Exclude the pictures, then restate exactly each line of the data below from the first through the line containing "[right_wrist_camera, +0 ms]".

************

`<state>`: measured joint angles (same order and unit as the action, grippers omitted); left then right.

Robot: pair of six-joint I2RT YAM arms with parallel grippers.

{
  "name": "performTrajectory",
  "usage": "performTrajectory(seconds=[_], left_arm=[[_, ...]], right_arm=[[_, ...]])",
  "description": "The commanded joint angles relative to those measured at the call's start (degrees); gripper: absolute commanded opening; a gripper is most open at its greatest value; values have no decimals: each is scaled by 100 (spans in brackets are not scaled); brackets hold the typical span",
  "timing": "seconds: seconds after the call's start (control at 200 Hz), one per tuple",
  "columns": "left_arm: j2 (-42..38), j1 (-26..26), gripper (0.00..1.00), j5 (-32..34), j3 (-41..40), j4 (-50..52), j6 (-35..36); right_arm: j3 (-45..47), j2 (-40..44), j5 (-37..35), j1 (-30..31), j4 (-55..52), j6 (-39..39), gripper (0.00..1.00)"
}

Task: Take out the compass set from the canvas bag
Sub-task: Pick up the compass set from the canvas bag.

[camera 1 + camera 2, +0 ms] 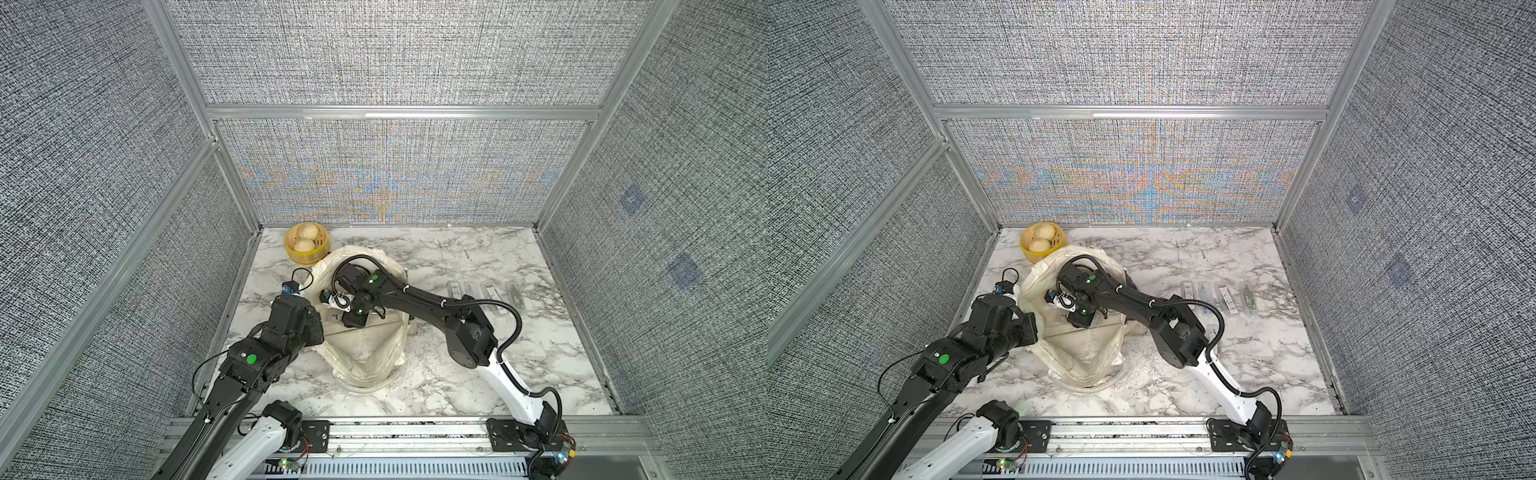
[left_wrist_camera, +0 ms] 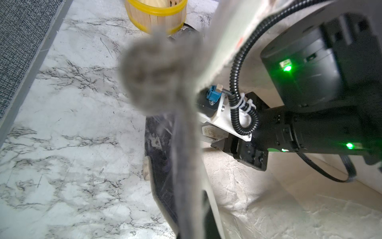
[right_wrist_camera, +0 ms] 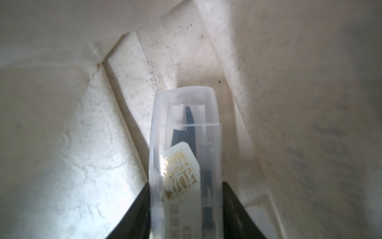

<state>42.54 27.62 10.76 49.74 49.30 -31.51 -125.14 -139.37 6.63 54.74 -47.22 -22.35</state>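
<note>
Reaching deep into the large floppy cream canvas bag [image 1: 365,357] on the marble counter [image 1: 457,374], the right pincer [image 3: 186,186] is clamped on the compass set [image 3: 186,115], a translucent plastic case with a gold-printed label. Its black fingers [image 3: 138,209] press against both long sides. The case's long axis runs straight ahead of this pincer, deeper into the bag, so withdrawal probably goes back along that line. The left pincer [image 2: 192,219], closed on the bag's rim, holds the mouth up. Only the right wrist view shows the grip. In both top views the right arm hides the case.
</note>
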Motion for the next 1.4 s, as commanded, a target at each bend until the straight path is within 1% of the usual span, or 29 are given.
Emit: performTrajectory(seconds=[0.0, 0.255, 0.405, 0.825, 1.05, 1.18, 1.231, 1.281, 1.396], left_arm=[[8, -6, 0, 119, 0, -105, 66], [-9, -9, 0, 124, 1, -105, 66], [-35, -8, 0, 128, -11, -113, 66], [-20, -9, 0, 39, 90, -280, -5], [16, -7, 0, 84, 208, -366, 62], [52, -5, 0, 40, 224, -464, 83], [61, -11, 0, 31, 228, -489, 100], [56, -3, 0, 17, 237, -516, 126], [65, -10, 0, -47, 268, -565, 238]], right_arm=[[-28, 195, -110, 1, -278, 180, 47], [169, 584, -152, 19, -522, 289, 47], [385, 862, -390, 74, -734, 527, 47], [1427, 2425, -542, 393, -1079, 999, 47], [1907, 3586, -750, 532, -1494, 1384, 47], [2137, 4467, -830, 562, -1696, 1795, 47], [2312, 4851, -1092, 556, -1756, 1970, 46], [2493, 5281, -1513, 543, -1819, 2262, 45], [3207, 6311, -2041, 430, -1743, 2714, 45]])
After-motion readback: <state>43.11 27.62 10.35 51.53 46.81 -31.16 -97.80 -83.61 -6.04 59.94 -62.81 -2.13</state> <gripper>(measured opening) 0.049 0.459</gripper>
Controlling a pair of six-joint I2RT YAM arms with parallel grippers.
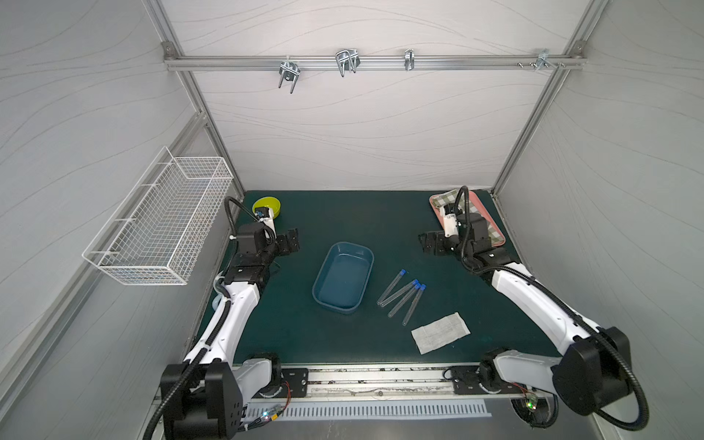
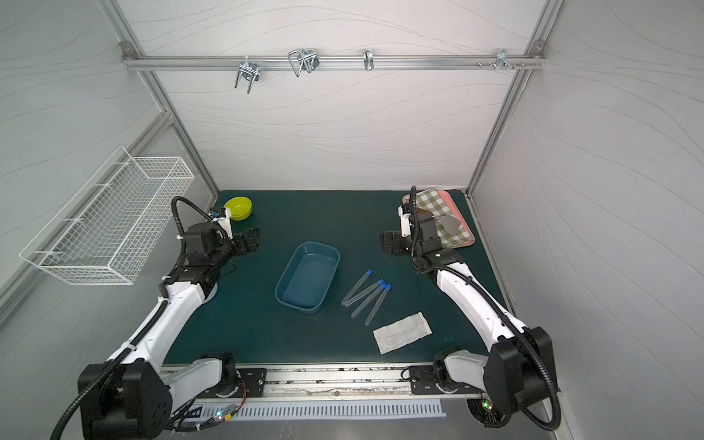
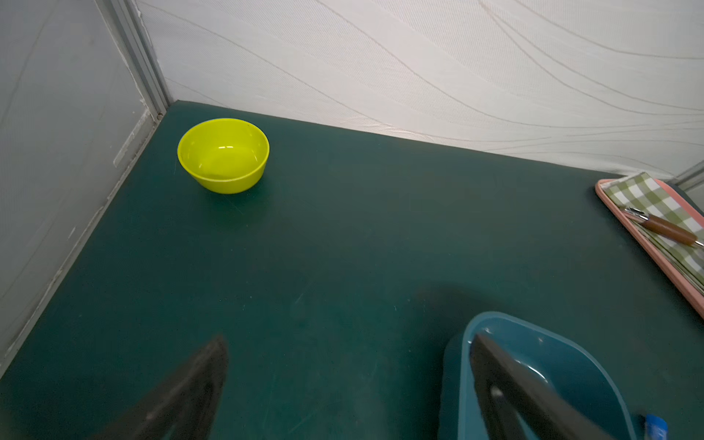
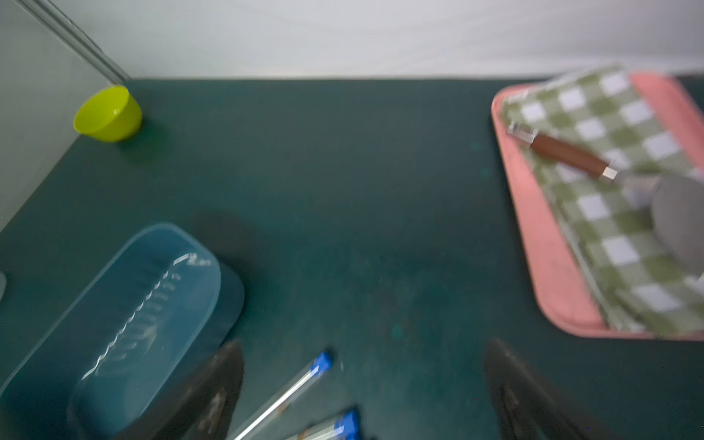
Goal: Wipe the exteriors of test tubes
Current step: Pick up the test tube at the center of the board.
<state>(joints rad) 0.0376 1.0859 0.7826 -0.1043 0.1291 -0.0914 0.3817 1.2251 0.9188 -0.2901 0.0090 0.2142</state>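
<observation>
A white wipe lies nearest on the mat. Just beyond it the four test tubes lie fanned beside the blue tray. Farther back, the left gripper and right gripper are spread wide and empty, well apart from the tubes.

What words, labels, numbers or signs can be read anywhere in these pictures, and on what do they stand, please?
None can be read.
Pale marks in the blue tray: blurred, perhaps only glare.
Small white mark on the right arm: too small to read.
Test tubes and white wipe: no print visible.
</observation>
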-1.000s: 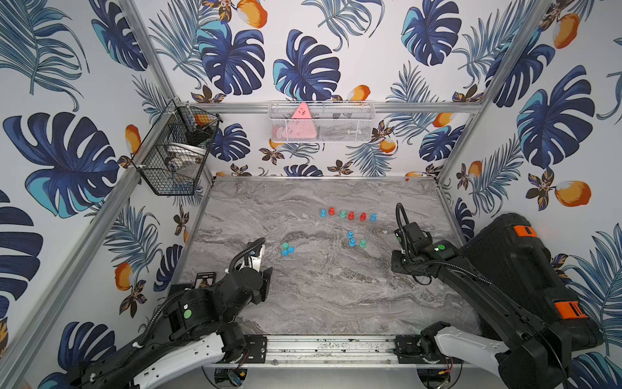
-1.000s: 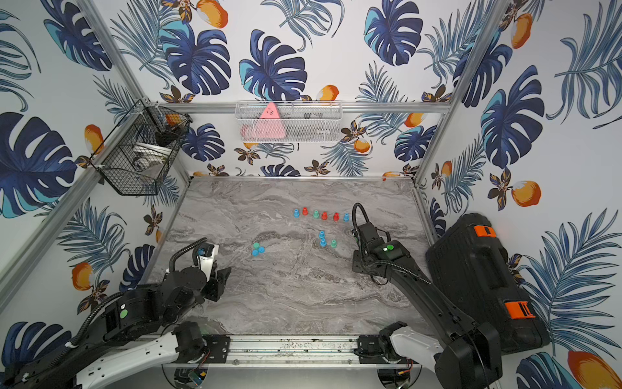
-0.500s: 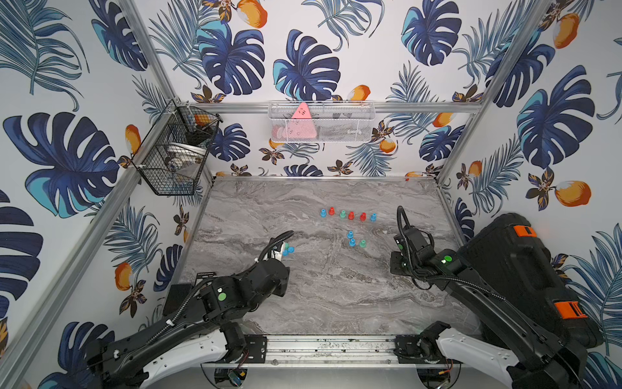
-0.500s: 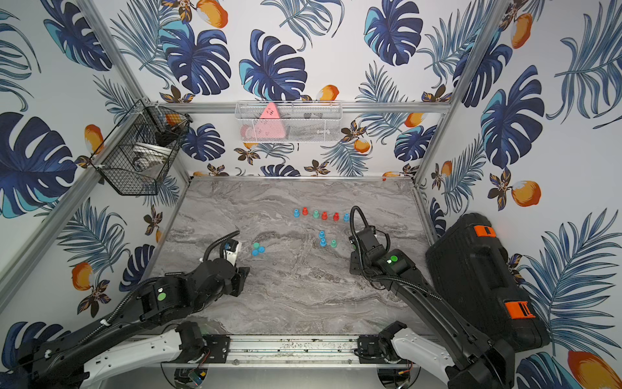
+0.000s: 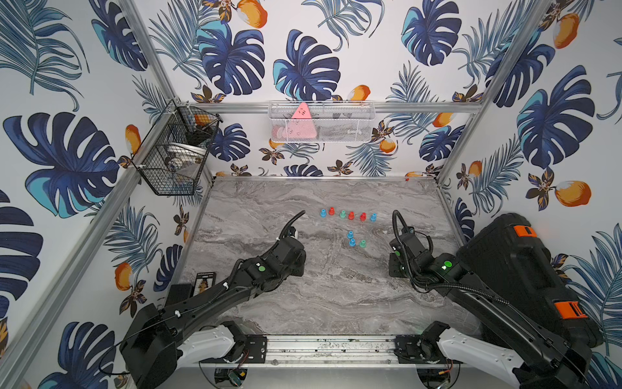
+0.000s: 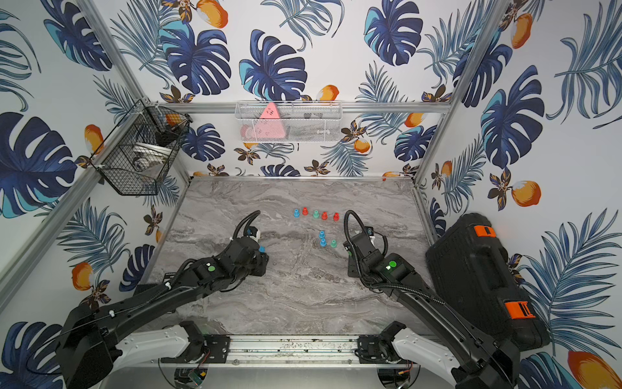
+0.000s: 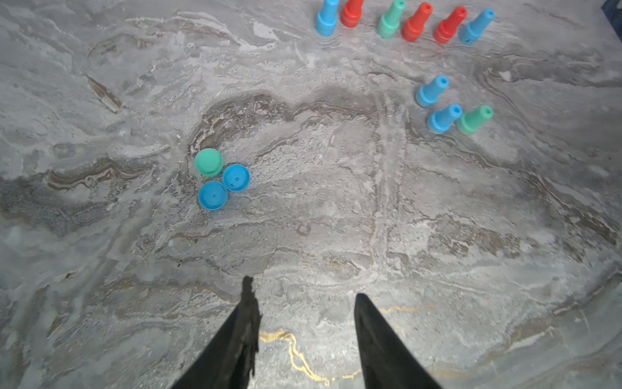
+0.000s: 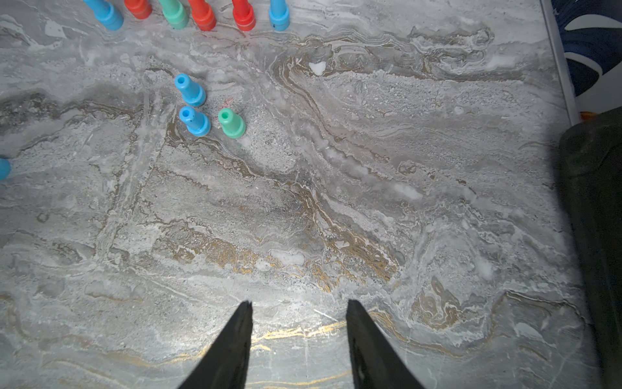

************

» Task response
`<state>`: measured joint angles (same order and unit as the action, grippers omitted); left then right.

Robot: pair of six-joint I2RT YAM arms with parallel grippers.

{
  "name": "performTrajectory",
  "usage": "performTrajectory(seconds=[_], left_arm=[[_, ...]], right_arm=[[_, ...]])",
  "description": "The commanded joint angles relative to those measured at the call's start (degrees); gripper: absolute commanded opening; a gripper is most open at its greatest value; values have no decimals: each is scaled by 100 (spans in brackets are not scaled); brackets hold the typical span",
  "timing": "seconds: seconds after the call's start (control at 200 Hz), one per tuple",
  "columns": "left_arm: j2 (-42..38), j1 (-26..26), gripper (0.00..1.00), j5 (-32..34), j3 (-41..40), j4 (-50..52), j6 (-35..36); right_arm: j3 (-45..47), j2 (-40..44), j5 (-37..35), j1 (-30..31), j4 (-55..52), j6 (-39..39), gripper (0.00..1.00)"
}

Task: Take out the compass set from the canvas bag
Sub-task: Pick up the compass set from the canvas bag.

[camera 1 + camera 2, +0 ms] 
[left_wrist_camera, +0 ms] 
[right_wrist_camera, +0 ms] 

The exercise calls for nothing more than this answer.